Hello everyone,
We had recently an upgrade of K8s nodes, during which one all pods were killed. Since the Elastic instances were deployed via ECK, the ECK operator automatically recreated the pods. However, the Elastic pod was marked as running but not ready:
# kubectl get pod elastic-main
NAME READY STATUS RESTARTS AGE
main-es-master-0 0/1 Running 0 5d20h
There were no errors in the pod logs, but the pod description showed the following error:
# kubectl describe pod elastic-main
Events:
Warning Unhealthy 25s (x184 over 14m) kubelet Readiness probe failed: nc: connect to 127.0.0.1 port 8080 (tcp) failed: Connection refused
While the connection to Elastic on port 9200 was successful, the connection to port 8080 failed from inside the container:
# kubectl exec -it elastic-main -- bash
es@main-es-master-0:/usr/share/elasticsearch$ nc -z -v -w5 127.0.0.1 9200
Connection to 127.0.0.1 9200 port [tcp/*] succeeded!
es@main-es-master-0:/usr/share/elasticsearch$ nc -z -v -w5 127.0.0.1 8080
nc: connect to 127.0.0.1 port 8080 (tcp) failed: Connection refused
and indeed there was no service listening on port 8080 (while for correct Elastic there is):
es@main-es-master-0:/usr/share/elasticsearch$ cat /proc/net/tcp6 | grep " 0A " | awk '{print $2}' | cut -d: -f2 | xargs -I{} printf "%d\n" 0x{}
9200
9300
The cluster status was green though:
curl -u "admin:1qazXSW@" -k "https://localhost:9200/_cluster/health?filter_path=status,*_shards?pretty"
{"status":"green"}
There were no issues allocating shards:
curl -u "admin:1qazXSW@" -k "https://localhost:9200/_cluster/allocation/explain?pretty"
{
"error" : {
"root_cause" : [
{
"type" : "illegal_argument_exception",
"reason" : "No shard was specified in the request..."
}
],
"type" : "illegal_argument_exception",
"reason" : "No shard was specified in the request..."
},
"status" : 400
}
or problems with the disk space
I found that only removing Elastic along with its PVC and redeploying both from scratch resolves the issue.
I was able to reproduce the problem once by deploying Elastic, attempting to delete the Elastic pod, interrupting the deletion with CTRL+C, and then forcibly removing the Elastic pod with the --force
flag.
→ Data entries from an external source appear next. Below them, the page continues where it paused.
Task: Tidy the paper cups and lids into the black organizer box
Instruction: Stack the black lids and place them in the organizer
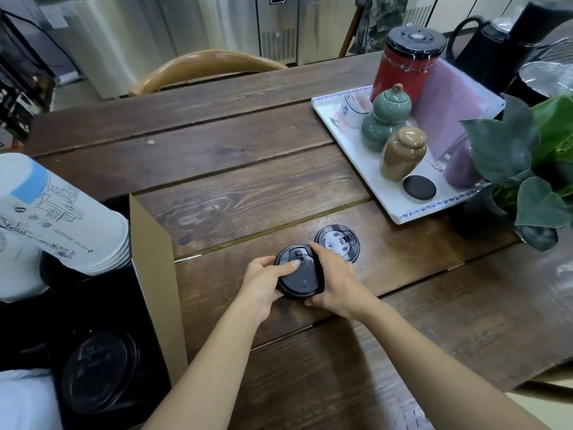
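Paper cup stack [59, 218]: base cut off by left edge. Black organizer box [102, 308]: bottom cropped; interior dark. Lid stack [299, 274]: rim partly covered by right hand [336, 282]; count unreadable.

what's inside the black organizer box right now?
Inside the black organizer box: a nested stack of white paper cups lying tilted in the far part, and black lids in the near compartment. The box floor and lid count are hidden.

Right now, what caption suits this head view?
Both hands, left and right, hold black plastic lids over the wooden table.
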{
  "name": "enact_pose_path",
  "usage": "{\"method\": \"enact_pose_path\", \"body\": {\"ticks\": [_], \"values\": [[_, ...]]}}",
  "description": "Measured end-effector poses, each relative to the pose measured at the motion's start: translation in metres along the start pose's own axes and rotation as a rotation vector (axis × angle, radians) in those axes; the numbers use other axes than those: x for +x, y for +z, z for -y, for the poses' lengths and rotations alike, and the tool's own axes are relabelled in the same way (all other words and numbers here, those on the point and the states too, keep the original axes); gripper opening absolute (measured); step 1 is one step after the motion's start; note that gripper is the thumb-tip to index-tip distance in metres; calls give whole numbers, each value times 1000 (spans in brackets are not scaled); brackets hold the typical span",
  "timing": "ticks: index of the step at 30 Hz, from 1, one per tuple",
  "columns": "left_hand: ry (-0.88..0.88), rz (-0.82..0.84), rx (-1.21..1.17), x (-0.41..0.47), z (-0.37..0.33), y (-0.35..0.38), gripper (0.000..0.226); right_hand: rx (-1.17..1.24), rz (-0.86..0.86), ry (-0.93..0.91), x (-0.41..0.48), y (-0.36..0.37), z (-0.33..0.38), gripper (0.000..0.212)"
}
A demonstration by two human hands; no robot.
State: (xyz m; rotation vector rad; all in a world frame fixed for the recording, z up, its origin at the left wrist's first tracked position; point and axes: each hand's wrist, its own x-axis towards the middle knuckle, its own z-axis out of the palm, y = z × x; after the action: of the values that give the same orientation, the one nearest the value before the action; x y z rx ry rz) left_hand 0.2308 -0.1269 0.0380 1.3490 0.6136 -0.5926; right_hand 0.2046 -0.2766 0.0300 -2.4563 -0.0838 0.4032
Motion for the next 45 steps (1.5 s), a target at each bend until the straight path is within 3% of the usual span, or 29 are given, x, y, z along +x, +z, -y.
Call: {"method": "enact_pose_path", "body": {"ticks": [4,6,8,11,15,18,22,23,25,27,29,31,33,35,36,40,45], "values": [[-33,-40,-210,0,-3,-6,23,-12,9,-35,7,-8,-4,93],[-49,-57,-283,2,-5,-12,17,35,-160,-11,11,-10,-9,78],[-56,-82,-314,4,-7,-19,14,43,-325,125,18,-9,-12,73],[-66,-109,-322,3,-7,-26,18,1,-356,348,28,-7,-15,92],[-99,-99,-304,5,-3,-33,22,-100,-363,444,33,-5,-16,100],[-109,-104,-311,6,-1,-39,15,-133,-421,371,38,-10,-19,79],[-110,-107,-324,8,0,-42,22,-100,-316,119,43,-19,-25,50],[-109,-105,-322,9,0,-42,23,-138,-360,106,44,-19,-27,53],[-107,-99,-317,10,-1,-42,25,-174,-472,255,45,-19,-29,73],[-107,-100,-320,12,-1,-42,29,-163,-447,469,47,-18,-27,96],[-107,-102,-322,14,0,-42,32,-105,-399,528,48,-17,-27,102],[-106,-99,-326,16,-1,-43,33,1,-362,404,49,-18,-28,96],[-108,-97,-340,17,-2,-43,33,57,-144,197,47,-19,-26,93],[-109,-99,-354,18,-1,-43,32,26,102,57,47,-16,-23,107],[-109,-101,-359,18,-1,-44,31,8,144,44,49,-14,-22,116],[-97,-105,-374,18,2,-45,30,7,-40,161,51,-7,-23,136],[-88,-96,-403,18,3,-46,36,62,-167,207,46,-1,-28,126]]}}
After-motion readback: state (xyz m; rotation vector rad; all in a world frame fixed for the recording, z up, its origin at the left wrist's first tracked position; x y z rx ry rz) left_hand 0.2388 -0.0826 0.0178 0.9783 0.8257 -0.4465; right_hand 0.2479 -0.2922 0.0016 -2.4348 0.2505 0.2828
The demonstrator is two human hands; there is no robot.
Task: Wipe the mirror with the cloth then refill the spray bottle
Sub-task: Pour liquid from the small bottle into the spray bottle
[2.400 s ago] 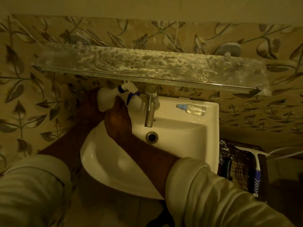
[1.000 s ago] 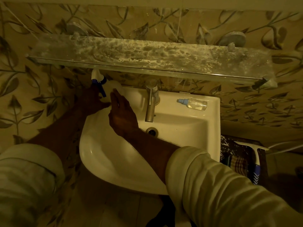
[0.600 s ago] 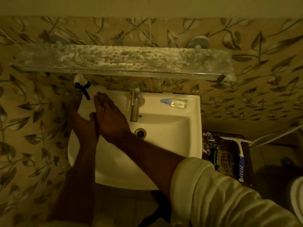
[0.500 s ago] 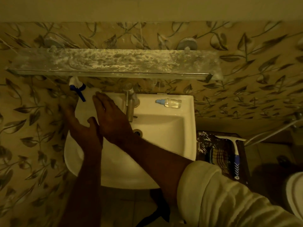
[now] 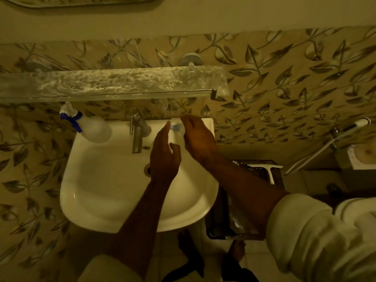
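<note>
The white spray bottle with a blue trigger stands on the back left corner of the sink, and neither hand touches it. A small clear bottle's blue cap shows on the sink's back right ledge. My right hand lies over that small bottle's body and hides it. My left hand hovers just left of the cap with its fingers apart and nothing in it. The mirror's lower edge shows at the top. No cloth is visible.
A stained glass shelf juts out above the tap. Right of the sink, a white squeegee lies on a dark tray. A hose sprayer hangs on the wall at the right.
Both hands left the spray bottle, which now stands on the sink's back left corner. They moved right to the small clear bottle. The view tilted up and shifted right.
</note>
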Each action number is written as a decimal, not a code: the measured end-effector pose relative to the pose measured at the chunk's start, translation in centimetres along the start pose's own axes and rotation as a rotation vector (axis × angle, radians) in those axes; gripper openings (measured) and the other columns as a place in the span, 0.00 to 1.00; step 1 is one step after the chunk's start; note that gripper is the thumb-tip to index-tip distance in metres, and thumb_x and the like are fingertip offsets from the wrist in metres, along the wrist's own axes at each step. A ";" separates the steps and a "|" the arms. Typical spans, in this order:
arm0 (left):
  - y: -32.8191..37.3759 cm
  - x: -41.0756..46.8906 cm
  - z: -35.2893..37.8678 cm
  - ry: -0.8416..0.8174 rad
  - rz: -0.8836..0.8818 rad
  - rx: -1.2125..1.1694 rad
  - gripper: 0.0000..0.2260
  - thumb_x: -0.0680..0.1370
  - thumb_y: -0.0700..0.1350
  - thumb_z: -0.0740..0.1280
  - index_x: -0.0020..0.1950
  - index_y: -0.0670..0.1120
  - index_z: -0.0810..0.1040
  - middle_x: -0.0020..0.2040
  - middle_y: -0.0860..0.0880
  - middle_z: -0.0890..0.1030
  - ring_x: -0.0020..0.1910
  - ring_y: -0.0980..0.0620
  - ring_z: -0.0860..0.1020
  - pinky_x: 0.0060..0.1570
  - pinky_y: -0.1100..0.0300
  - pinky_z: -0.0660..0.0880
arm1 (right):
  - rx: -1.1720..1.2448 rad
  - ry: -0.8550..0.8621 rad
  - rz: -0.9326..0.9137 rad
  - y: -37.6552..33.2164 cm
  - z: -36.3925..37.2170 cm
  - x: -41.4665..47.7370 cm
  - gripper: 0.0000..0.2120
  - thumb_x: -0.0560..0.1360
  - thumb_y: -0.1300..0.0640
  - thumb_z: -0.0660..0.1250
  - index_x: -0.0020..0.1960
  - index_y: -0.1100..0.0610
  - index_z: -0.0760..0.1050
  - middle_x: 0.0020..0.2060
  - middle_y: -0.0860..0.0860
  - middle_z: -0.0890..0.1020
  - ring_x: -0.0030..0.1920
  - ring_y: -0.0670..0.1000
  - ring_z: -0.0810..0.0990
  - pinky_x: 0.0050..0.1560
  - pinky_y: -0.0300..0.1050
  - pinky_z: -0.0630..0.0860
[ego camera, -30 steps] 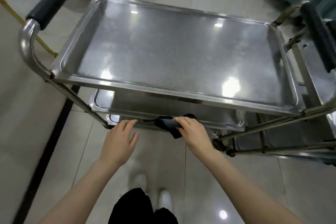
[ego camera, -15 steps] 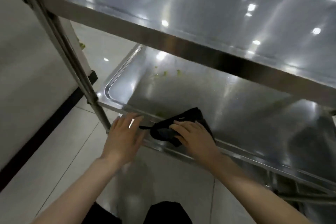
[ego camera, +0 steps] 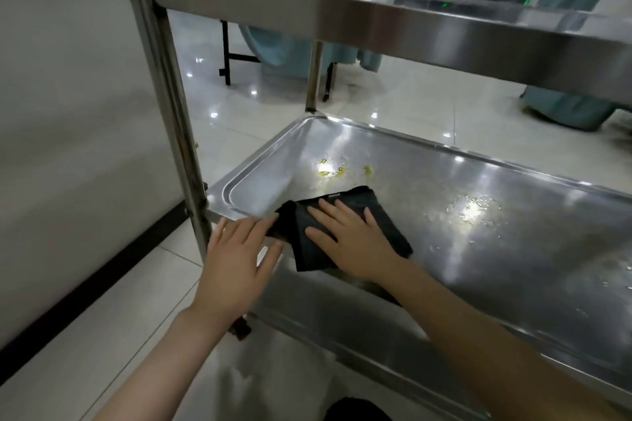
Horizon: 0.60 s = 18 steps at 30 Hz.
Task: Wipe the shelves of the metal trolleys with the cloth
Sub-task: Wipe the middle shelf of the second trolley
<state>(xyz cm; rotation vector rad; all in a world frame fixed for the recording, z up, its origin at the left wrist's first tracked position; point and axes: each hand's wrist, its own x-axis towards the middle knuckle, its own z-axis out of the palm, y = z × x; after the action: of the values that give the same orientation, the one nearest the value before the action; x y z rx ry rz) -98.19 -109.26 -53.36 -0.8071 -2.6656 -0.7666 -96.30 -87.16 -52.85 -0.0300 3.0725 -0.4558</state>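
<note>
Left hand (ego camera: 236, 260), lower centre of the frame: fingers straight and slightly parted, lying on the front rim of the lower shelf (ego camera: 478, 249), fingertips touching the left corner of the cloth and holding nothing. Right hand (ego camera: 352, 243), just beside it: palm down, fingers spread flat, pressing the black cloth (ego camera: 355, 196) onto the shelf near its front left corner.

Compared with half a second ago, when the cloth lay bunched on the rim under bent fingers, it now lies flattened and farther in on the shelf. This suggests that the wiping stroke on this level is only starting.

Beyond the cloth, at centre, yellow-green residue (ego camera: 330, 173) dots the steel, near the cloth's far edge but apart from it. To the right a patch of wet droplets (ego camera: 468, 210) is unwiped. Both show that most of the shelf is yet to be cleaned.

At left, the trolley's upright post (ego camera: 164, 79) rises to the upper shelf (ego camera: 410, 31), which crosses the top of the frame. Behind them lie glossy floor tiles (ego camera: 410, 106) and teal drapery (ego camera: 294, 55).
</note>
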 end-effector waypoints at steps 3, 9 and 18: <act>0.1 0.7 0.1 -0.023 0.013 0.028 0.22 0.78 0.58 0.52 0.64 0.52 0.77 0.58 0.53 0.77 0.61 0.50 0.74 0.69 0.50 0.62 | -0.033 0.000 0.114 1.7 -0.8 4.5 0.31 0.78 0.31 0.41 0.78 0.40 0.50 0.79 0.41 0.49 0.78 0.45 0.44 0.74 0.61 0.37; -1.4 1.3 0.7 0.087 -0.052 -0.027 0.13 0.77 0.54 0.65 0.57 0.51 0.81 0.62 0.49 0.75 0.58 0.47 0.73 0.64 0.44 0.68 | -0.026 -0.026 0.218 2.3 -1.6 7.5 0.31 0.79 0.32 0.42 0.79 0.41 0.49 0.79 0.41 0.48 0.78 0.48 0.44 0.75 0.62 0.37; -3.3 2.0 1.0 0.173 -0.171 -0.117 0.18 0.69 0.58 0.74 0.55 0.51 0.80 0.52 0.56 0.75 0.51 0.54 0.75 0.44 0.61 0.69 | -0.014 -0.066 -0.117 0.8 -0.1 -1.7 0.34 0.73 0.27 0.37 0.76 0.35 0.50 0.73 0.27 0.43 0.74 0.34 0.37 0.71 0.49 0.31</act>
<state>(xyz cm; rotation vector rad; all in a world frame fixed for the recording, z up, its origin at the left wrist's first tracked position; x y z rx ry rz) -101.80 -110.21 -54.77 -0.5163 -2.5768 -0.9943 -94.62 -86.33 -52.98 -0.2220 3.0198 -0.4292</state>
After this, ECK tries to recreate the pod but it failed with the following error:
{"@timestamp":"2024-10-15T10:15:50.036Z", "log.level":"DEBUG", "message":"address [10.10.10.10:9300], node [unknown discovery result", "ecs.version": "1.2.0","service.name":"ES_ECS","event.dataset":"elasticsearch.server","process.thread.name":"elasticsearch[feature-userstory-1733-es-master-0][generic][T#4]","log.logger":"org.elasticsearch.discovery.PeerFinder","elasticsearch.cluster.uuid":"PhXNclNITlux-nuW6ymzhA","elasticsearch.node.id":"hUKTwpuqSEiiZ8A8fWKUVA","elasticsearch.node.name":"feature-userstory-1733-es-master-0","elasticsearch.cluster.name":"feature-userstory-1733","error.type":"org.elasticsearch.transport.ConnectTransportException","error.message":"[][10.10.10.10:9300] connect_timeout[30s]","error.stack_trace":"org.elasticsearch.transport.ConnectTransportException: [][10.10.10.10:9300] connect_timeout[30s]\n\tat org.elasticsearch.server@8.15.0/org.elasticsearch.transport.TcpTransport$ChannelsConnectedListener.onTimeout(TcpTransport.java:1150)\n\tat org.elasticsearch.server@8.15.0/org.elasticsearch.common.util.concurrent.ThreadContext$ContextPreservingRunnable.run(ThreadContext.java:917)\n\tat java.base/java.util.concurrent.ThreadPoolExecutor.runWorker(ThreadPoolExecutor.java:1144)\n\tat java.base/java.util.concurrent.ThreadPoolExecutor$Worker.run(ThreadPoolExecutor.java:642)\n\tat java.base/java.lang.Thread.run(Thread.java:1570)\n"}
ECK tried the recreate it again and failed one more time
Finally, on the third attempt, it recreateed successfully, Elastic health was green, but a general "Readiness probe failed" error message remains in the pod description and the pod was marked as "Not Ready"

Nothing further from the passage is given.